The National Trust have announced ambitious plans to reverse the decline in wildlife on all land in its ownership, including an aim to create 25,000 hectares of new habitats by 2025.

As one of the country's largest landowners, the Trust wants to play its part in addressing the dramatic slump in British species and improve soil quality and water quality in the countryside.

The conservation charity, which was set up to protect places of natural beauty, hopes to create and restore 'priority habitats', areas identified by the government as threatened and in need of conservation support.

Farming will remain vital to the Trust's approach to countryside management and the charity will work in partnership with tenant farmers to see how they can help deliver nature-rich, productive, fertile landscapes which are good for wildlife and good for farming.

Many of the Trust's 1,500 farm tenants are already farming in a way which benefits wildlife.

The charity said that it wanted to discuss, listen and learn from them and other groups as it explores how nature-friendly measures could be introduced or enhanced across all of its farmed land.

The aim is that at least 50 per cent of farmland will be 'nature-friendly' by 2025, with protected hedgerows, field margins, ponds, woodland and other habitats allowing plants and animals to thrive.

Peter Nixon, director of conservation of the National Trust, said: "Our charity was founded to protect our natural heritage and we believe we should be playing an active role in reviving it by doing what we can on our own land.

“Nature has been squeezed out to the margins for far too long. We want to help bring it back to the heart of our countryside.

"Despite the battering it’s taken over many decades, nature has an incredible ability to rejuvenate and revive if given the conditions to thrive.

“Birds such as the cuckoo, lapwing and curlew are part of the fabric of our rural heritage. But they’ve virtually disappeared from the countryside.

"We want to see them return to the fields, woods and meadows again, along with other wildlife which was once common and is now rare.”

Alex Raeder, natural environment lead for the National Trust in the South West said: "25,000 hectares equates to about 10 per cent of the Trusts national landholding.

"In the South West we have an ambition to create at least 5000 hectares of new habitat by 2025 which we believe will have a major impact on the environment and wildlife of the South West.

"We envisage that a great deal of this new habitat will be created, in consultation with our farm tenants and other stakeholders, on the coastline of the region.
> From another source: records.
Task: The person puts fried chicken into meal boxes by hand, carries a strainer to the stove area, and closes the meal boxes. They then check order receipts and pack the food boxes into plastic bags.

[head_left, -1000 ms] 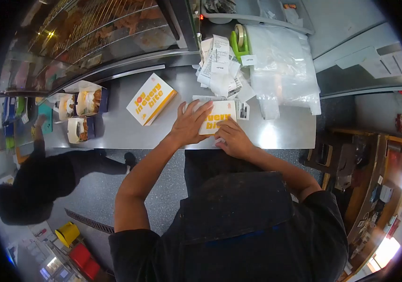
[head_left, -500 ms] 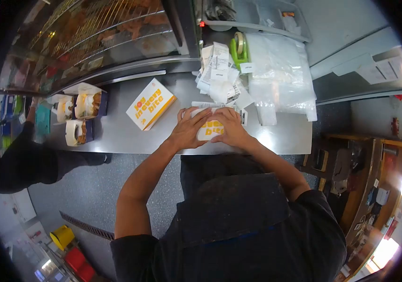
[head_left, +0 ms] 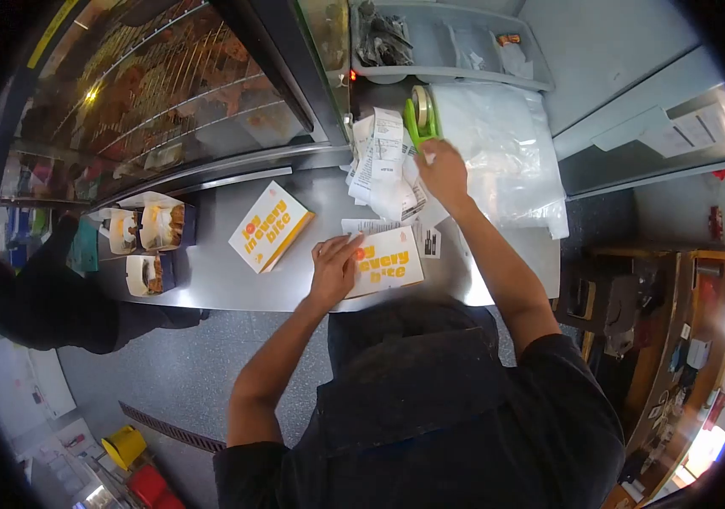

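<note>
A white and yellow cardboard food box [head_left: 392, 265], printed with orange lettering, lies closed at the counter's front edge. My left hand [head_left: 335, 265] grips its left side, with fingers over the top corner. At the front end of a green tape dispenser [head_left: 424, 127], the fingers of my right hand [head_left: 445, 172] are pinched together. A small pale bit shows at those fingertips, apparently the tape's end. The roll of tape [head_left: 420, 102] sits in the dispenser. Printed receipts [head_left: 383, 170] lie piled just left of my right hand.
Another closed box [head_left: 271, 226] lies to the left. Open food boxes [head_left: 159, 225] stand farther left, near a co-worker in dark clothes [head_left: 48, 297]. Clear plastic bags [head_left: 498, 153] cover the counter's right side. A glass-fronted cabinet [head_left: 184, 102] and a grey divided tray [head_left: 456, 42] border the back.
My right hand has left the box and moved up to the tape dispenser. My left hand has stayed on the box, shifting to its left side, so more of its printed top shows.
</note>
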A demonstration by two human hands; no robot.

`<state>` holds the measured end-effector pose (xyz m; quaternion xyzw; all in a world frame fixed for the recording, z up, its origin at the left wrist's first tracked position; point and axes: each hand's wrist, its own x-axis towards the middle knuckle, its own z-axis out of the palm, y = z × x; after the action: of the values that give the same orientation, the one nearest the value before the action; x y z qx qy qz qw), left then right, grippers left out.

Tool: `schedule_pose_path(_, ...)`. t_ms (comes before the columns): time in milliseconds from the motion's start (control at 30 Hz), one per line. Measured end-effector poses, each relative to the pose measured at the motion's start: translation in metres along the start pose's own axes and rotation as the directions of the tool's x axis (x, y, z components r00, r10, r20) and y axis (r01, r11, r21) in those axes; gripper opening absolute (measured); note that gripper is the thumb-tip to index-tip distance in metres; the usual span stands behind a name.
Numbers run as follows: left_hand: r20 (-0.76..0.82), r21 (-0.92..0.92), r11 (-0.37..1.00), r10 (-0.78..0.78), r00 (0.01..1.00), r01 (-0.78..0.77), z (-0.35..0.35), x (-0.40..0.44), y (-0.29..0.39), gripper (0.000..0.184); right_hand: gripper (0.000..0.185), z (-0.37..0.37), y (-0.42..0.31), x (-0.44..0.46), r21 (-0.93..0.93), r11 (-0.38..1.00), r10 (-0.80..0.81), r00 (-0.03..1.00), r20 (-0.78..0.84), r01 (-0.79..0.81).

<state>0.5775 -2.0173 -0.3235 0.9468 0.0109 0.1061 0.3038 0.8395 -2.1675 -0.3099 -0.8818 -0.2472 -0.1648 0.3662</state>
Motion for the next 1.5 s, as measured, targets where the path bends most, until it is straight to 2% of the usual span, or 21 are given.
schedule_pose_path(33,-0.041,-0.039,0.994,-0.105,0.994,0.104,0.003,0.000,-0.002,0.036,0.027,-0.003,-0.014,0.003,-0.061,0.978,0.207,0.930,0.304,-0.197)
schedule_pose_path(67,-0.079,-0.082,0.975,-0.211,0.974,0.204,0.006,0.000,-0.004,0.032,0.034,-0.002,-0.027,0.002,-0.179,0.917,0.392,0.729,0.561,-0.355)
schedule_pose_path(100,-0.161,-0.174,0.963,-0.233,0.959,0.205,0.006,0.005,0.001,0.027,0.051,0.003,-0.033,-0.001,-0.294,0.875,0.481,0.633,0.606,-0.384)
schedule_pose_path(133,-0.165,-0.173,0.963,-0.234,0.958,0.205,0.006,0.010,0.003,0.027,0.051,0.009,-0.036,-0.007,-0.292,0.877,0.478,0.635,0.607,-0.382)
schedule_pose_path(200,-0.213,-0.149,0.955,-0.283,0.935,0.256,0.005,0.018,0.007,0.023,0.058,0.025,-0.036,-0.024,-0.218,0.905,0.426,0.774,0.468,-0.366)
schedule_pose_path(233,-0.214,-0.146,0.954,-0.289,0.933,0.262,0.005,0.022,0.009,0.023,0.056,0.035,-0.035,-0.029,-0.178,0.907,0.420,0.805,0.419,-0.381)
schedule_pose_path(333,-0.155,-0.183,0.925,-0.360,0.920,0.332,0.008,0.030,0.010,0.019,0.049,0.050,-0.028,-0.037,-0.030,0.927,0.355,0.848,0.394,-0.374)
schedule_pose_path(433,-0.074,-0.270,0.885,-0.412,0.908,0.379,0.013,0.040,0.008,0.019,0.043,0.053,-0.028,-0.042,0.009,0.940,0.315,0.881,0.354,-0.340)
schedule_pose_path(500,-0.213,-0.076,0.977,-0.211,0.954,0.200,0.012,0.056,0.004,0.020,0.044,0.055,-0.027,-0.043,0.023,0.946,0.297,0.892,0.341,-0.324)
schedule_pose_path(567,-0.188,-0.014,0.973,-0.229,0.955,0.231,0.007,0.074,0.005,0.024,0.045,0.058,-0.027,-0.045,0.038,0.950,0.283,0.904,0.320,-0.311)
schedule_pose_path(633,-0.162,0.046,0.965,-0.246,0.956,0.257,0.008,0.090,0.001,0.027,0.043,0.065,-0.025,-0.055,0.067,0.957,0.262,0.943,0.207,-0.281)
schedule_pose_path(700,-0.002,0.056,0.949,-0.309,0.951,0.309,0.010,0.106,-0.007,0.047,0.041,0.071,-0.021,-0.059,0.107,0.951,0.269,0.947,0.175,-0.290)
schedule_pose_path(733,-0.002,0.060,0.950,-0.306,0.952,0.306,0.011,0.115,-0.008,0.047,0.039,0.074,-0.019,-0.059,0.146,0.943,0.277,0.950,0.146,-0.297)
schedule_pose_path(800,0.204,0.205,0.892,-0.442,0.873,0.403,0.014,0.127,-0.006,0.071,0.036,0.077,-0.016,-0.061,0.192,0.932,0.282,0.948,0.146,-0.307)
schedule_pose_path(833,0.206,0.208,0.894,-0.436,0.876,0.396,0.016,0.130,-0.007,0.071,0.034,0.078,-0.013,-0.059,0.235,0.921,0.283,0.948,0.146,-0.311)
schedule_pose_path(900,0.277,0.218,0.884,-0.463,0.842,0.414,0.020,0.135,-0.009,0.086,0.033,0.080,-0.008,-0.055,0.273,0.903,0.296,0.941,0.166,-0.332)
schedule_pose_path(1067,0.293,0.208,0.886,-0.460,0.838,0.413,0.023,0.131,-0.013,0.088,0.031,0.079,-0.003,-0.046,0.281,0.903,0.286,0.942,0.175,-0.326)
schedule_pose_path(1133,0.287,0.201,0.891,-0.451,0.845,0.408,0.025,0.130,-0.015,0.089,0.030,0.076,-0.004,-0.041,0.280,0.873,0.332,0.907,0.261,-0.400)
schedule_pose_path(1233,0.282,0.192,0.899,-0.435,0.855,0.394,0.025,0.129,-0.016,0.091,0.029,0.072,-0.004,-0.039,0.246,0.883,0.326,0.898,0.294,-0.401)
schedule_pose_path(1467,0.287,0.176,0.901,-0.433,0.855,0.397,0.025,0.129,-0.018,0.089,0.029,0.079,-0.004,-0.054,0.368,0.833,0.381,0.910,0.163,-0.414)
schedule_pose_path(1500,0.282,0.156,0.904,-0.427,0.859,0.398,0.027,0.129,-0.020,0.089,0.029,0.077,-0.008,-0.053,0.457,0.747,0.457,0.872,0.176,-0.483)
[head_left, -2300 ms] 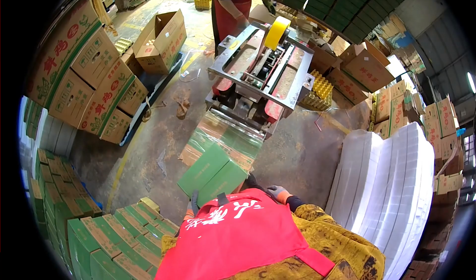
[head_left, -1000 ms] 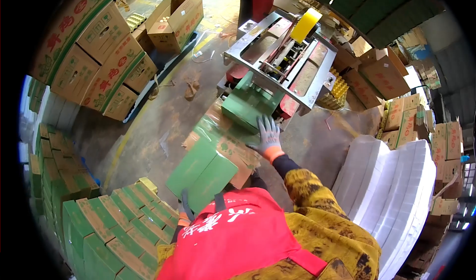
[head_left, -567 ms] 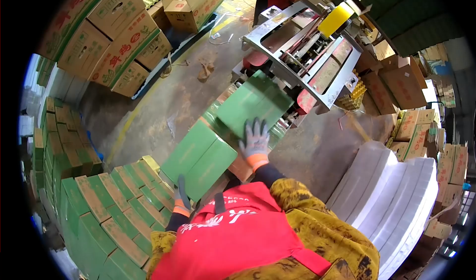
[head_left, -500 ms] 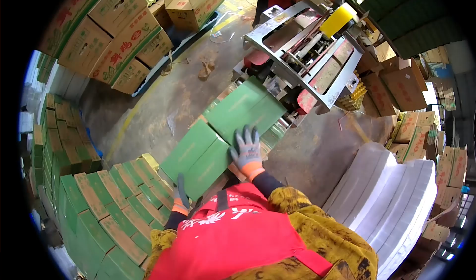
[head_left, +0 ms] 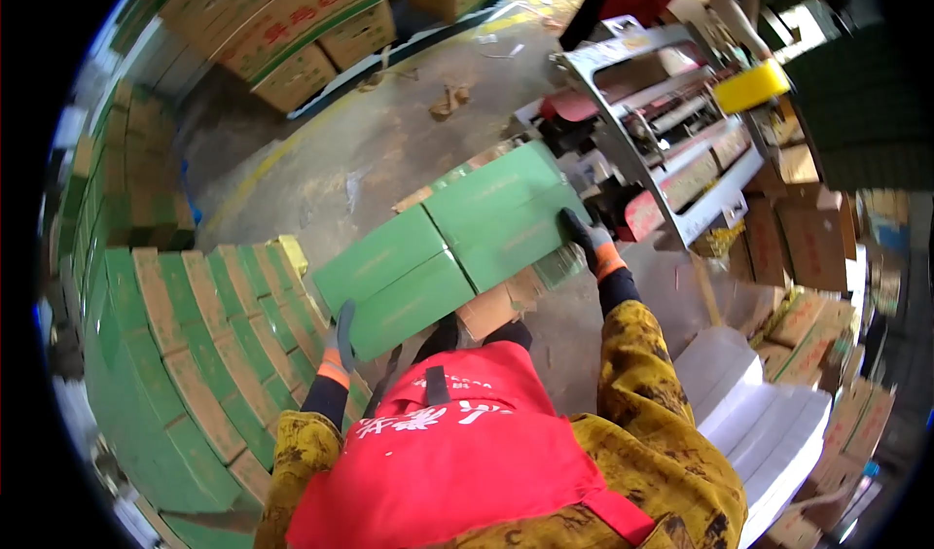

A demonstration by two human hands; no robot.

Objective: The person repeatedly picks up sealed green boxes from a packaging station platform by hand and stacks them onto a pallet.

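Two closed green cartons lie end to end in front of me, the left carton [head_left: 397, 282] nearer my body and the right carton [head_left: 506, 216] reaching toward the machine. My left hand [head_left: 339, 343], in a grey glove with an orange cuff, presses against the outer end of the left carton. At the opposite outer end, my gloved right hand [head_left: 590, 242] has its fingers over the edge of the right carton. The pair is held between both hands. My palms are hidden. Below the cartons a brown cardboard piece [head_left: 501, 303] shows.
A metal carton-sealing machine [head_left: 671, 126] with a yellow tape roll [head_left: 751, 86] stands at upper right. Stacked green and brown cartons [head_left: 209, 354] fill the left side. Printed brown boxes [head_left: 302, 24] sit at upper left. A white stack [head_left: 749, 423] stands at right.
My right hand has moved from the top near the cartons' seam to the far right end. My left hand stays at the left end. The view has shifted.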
"This represents the continuation of work that we have undertaken for many years to restore habitats for people and wildlife on the Coast but we now need to do this with a renewed urgency given the state of the nation’s wildlife.

"In addition to our work on the coast there are some fantastic opportunities and projects already underway inland, for example the restoration of species rich chalk grasslands around Stonehenge and our partnership with the Woodland Trust in the Teign Valley of Dartmoor National Park to restore native broadleaved trees in extensive areas of conifer woodland on sites that were once ancient Oak woodland."